What needs to be done> From the line that includes "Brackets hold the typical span" to the closing line of the data, please transcribe every line exactly and add nothing.

Records>
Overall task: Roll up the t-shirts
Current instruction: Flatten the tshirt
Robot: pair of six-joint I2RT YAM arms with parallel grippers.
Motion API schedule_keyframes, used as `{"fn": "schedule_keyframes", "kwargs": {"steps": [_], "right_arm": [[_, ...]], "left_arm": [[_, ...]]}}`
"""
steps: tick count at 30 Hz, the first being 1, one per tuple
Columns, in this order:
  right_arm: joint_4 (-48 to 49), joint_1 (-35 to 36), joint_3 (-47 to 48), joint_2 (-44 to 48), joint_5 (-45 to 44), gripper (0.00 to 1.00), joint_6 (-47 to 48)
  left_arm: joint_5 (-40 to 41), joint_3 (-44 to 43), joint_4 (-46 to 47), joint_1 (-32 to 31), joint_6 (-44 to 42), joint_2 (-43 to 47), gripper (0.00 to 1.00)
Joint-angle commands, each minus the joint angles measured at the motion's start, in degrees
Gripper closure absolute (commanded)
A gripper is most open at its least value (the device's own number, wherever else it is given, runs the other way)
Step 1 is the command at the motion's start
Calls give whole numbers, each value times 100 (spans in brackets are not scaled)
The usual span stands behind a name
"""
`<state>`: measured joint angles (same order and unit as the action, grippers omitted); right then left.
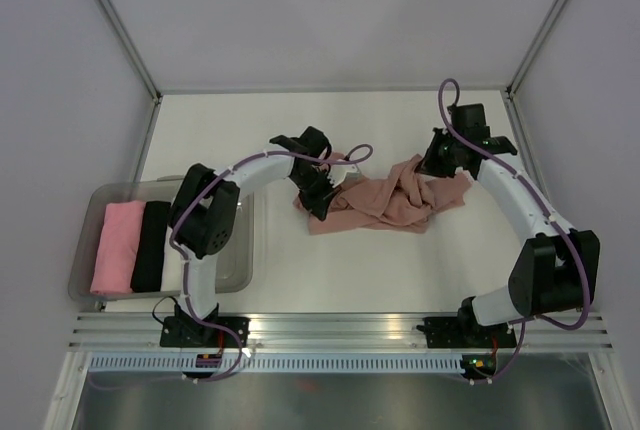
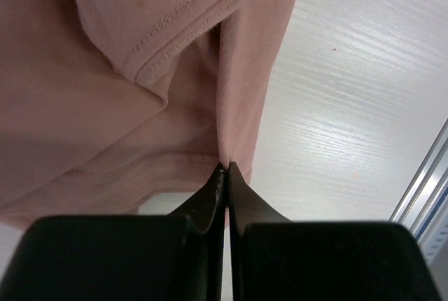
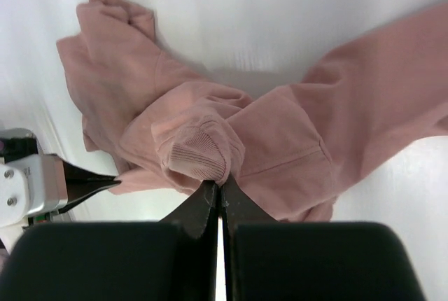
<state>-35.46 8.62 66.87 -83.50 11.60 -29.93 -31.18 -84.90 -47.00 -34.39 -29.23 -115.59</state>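
T-shirt (image 1: 385, 200) lies right of tray (image 1: 236, 272) (rolls (image 1: 118, 247) inside)

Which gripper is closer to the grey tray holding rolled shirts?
Left. The left gripper pinches the t-shirt just right of the tray; the right gripper holds its other end, farther right.

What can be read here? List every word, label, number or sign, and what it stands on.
None can be read. The t-shirt shows only plain cloth and seams in all views; the pink roll, black roll and bin show no label.
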Motion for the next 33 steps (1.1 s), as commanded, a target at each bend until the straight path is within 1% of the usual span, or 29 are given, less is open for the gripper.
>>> {"fn": "schedule_keyframes", "kwargs": {"steps": [1, 2, 3, 4, 5, 6, 7, 8, 9, 10, 11, 12, 14, 15, 17, 19, 21, 22, 23, 24, 25, 26, 27, 28, 29, 31, 32, 33], "right_arm": [[-144, -334, 694, 19, -236, 100, 180], [-197, -448, 844, 18, -245, 100, 250], [-267, -728, 1141, 18, -228, 100, 260], [-277, -835, 1309, 10, -210, 100, 260], [-294, -1245, 1720, -16, -236, 100, 269], [-347, -1371, 1968, -69, -271, 100, 304], [-382, -1468, 2249, -243, -289, 100, 321], [-452, -1582, 2860, -358, -307, 100, 330], [-566, -1626, 3180, -481, -307, 100, 322], [-628, -1644, 3505, -744, -324, 100, 287], [-672, -1679, 4109, -851, -307, 100, 251], [-751, -1697, 4393, -939, -290, 100, 173], [-787, -1758, 5025, -1063, -228, 100, 76], [-787, -1785, 5159, -1063, -228, 100, 49], [-804, -1890, 5275, -905, -350, 100, 66], [-848, -1961, 5118, -573, -491, 100, 189], [-901, -2014, 4591, -282, -614, 100, 321], [-901, -2014, 4346, 50, -684, 100, 382], [-901, -2014, 3804, 245, -815, 100, 418], [-901, -2022, 3494, 438, -843, 100, 409], [-875, -2014, 2795, 841, -834, 100, 340], [-875, -2014, 2448, 1036, -782, 100, 313], [-909, -2022, 2114, 1369, -790, 100, 278], [-910, -2014, 1789, 1511, -799, 100, 260], [-849, -2014, 1168, 1634, -834, 100, 216], [-717, -2005, 393, 1837, -756, 100, 155], [-508, -2005, 197, 1838, -712, 100, 85], [-375, -2014, 38, 1794, -676, 99, 15]], "left_arm": [[418, -78, -63, 99, 49, 765, 98], [507, -175, -55, 291, 119, 905, 98], [595, -463, -46, 415, 154, 1220, 98], [778, -666, -54, 668, 181, 1354, 98], [911, -894, -55, 792, 199, 1468, 98], [1060, -1418, -63, 915, 190, 1600, 98], [1366, -1702, -63, 1126, 120, 1627, 98], [1517, -2001, -55, 1215, 102, 1627, 98], [1623, -2613, -55, 1303, 85, 1619, 98], [1798, -2915, -55, 1425, 67, 1549, 98], [1887, -3214, -55, 1461, 67, 1514, 98], [1966, -3774, -55, 1488, 67, 1478, 98], [2185, -4173, -46, 1523, -29, 1495, 98], [2282, -4392, -37, 1523, -108, 1539, 98], [2511, -4456, 15, 1584, -302, 1740, 98], [2642, -4395, -2, 1724, -381, 1873, 98], [2643, -4044, -133, 1804, -442, 2110, 98], [2643, -3860, -203, 1831, -512, 2198, 98], [2635, -3406, -265, 1831, -539, 2425, 98], [2600, -3149, -387, 1822, -540, 2540, 98], [2460, -2868, -432, 1822, -522, 2655, 98], [2407, -2265, -467, 1822, -505, 2778, 98], [2284, -1946, -459, 1822, -470, 2970, 98], [2213, -1646, -450, 1822, -478, 3050, 98], [2160, -1087, -441, 1822, -434, 3086, 98], [1775, -591, -327, 1822, -268, 3113, 98], [1599, -154, -275, 1813, -241, 3095, 98], [1362, 42, -187, 1805, -145, 3034, 98]]}}
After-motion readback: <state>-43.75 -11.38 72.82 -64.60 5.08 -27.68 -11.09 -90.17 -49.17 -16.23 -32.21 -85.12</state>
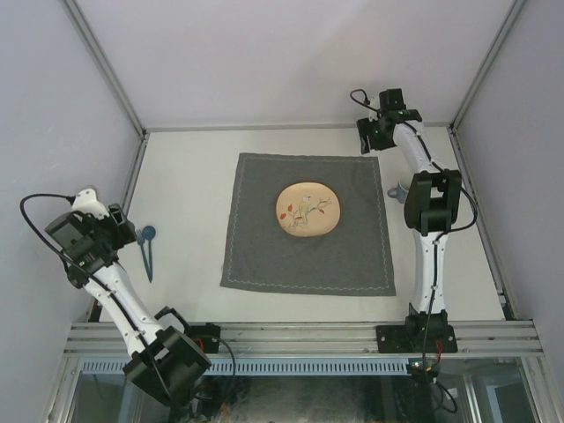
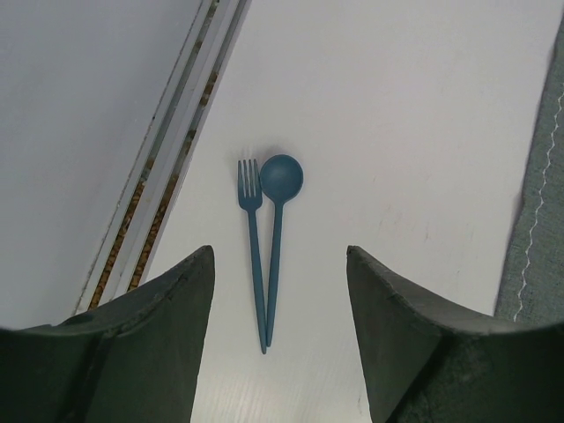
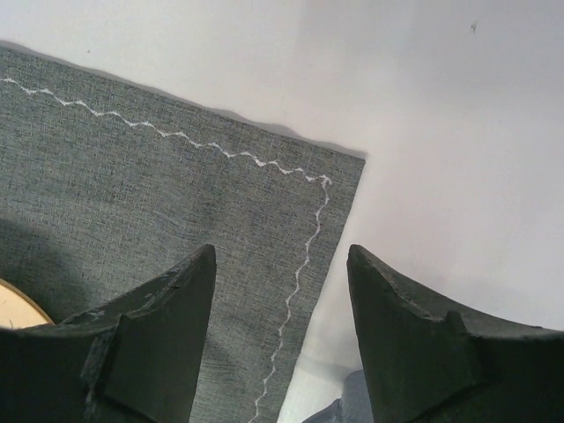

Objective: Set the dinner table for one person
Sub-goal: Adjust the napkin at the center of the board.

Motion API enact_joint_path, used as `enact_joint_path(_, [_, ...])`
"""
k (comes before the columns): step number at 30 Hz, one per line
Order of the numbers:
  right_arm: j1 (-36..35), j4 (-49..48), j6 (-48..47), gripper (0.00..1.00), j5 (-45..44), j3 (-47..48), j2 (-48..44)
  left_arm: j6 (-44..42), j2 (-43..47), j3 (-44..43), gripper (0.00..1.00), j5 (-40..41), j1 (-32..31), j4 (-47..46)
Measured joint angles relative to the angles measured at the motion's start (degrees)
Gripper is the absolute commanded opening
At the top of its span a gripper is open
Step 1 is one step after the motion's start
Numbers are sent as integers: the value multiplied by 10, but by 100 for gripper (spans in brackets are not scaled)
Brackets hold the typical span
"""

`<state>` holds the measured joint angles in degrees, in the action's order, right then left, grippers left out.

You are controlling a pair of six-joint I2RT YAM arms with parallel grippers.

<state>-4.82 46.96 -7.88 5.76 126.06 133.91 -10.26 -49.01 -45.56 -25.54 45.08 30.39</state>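
1. Fingers (image 2: 167, 317) of our left gripper (image 2: 280, 256) stand well apart and empty above the fork (image 2: 253, 238) and spoon (image 2: 280, 176).
2. Our right gripper (image 3: 280, 256) gapes, empty, over the far corner of the cloth (image 1: 264, 238).
3. On the dinner table (image 1: 185, 167), the plate (image 1: 307, 210) sits mid-cloth, and fork and spoon lie near the table's left edge.
4. We judge the pickup comes next: lower and pinch one handle only, since their ends touch.

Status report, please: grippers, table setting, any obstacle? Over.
Left gripper open, over fork and spoon lying on dinner table. Right gripper open, over cloth corner. Plate on cloth. Nothing blocks the cutlery.
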Motion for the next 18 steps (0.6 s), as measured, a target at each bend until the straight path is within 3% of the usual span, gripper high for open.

Solution below>
Brackets hold the typical span
"""

`<state>` holds the measured joint angles in degrees, in the action's order, right then left, grippers left out.

You are controlling a pair of six-joint I2RT YAM arms with parallel grippers.

<state>-4.82 46.96 -7.88 5.76 126.06 133.91 -10.26 -49.01 -45.56 -25.54 45.08 30.39</state>
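1. Fingers (image 2: 167, 317) of our left gripper (image 2: 280, 256) stand well apart and empty above the fork (image 2: 253, 238) and spoon (image 2: 280, 176).
2. Our right gripper (image 3: 280, 256) gapes, empty, over the far corner of the cloth (image 1: 264, 238).
3. On the dinner table (image 1: 185, 167), the plate (image 1: 307, 210) sits mid-cloth, and fork and spoon lie near the table's left edge.
4. We judge the pickup comes next: lower and pinch one handle only, since their ends touch.

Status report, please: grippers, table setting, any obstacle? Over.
Left gripper open, over fork and spoon lying on dinner table. Right gripper open, over cloth corner. Plate on cloth. Nothing blocks the cutlery.
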Motion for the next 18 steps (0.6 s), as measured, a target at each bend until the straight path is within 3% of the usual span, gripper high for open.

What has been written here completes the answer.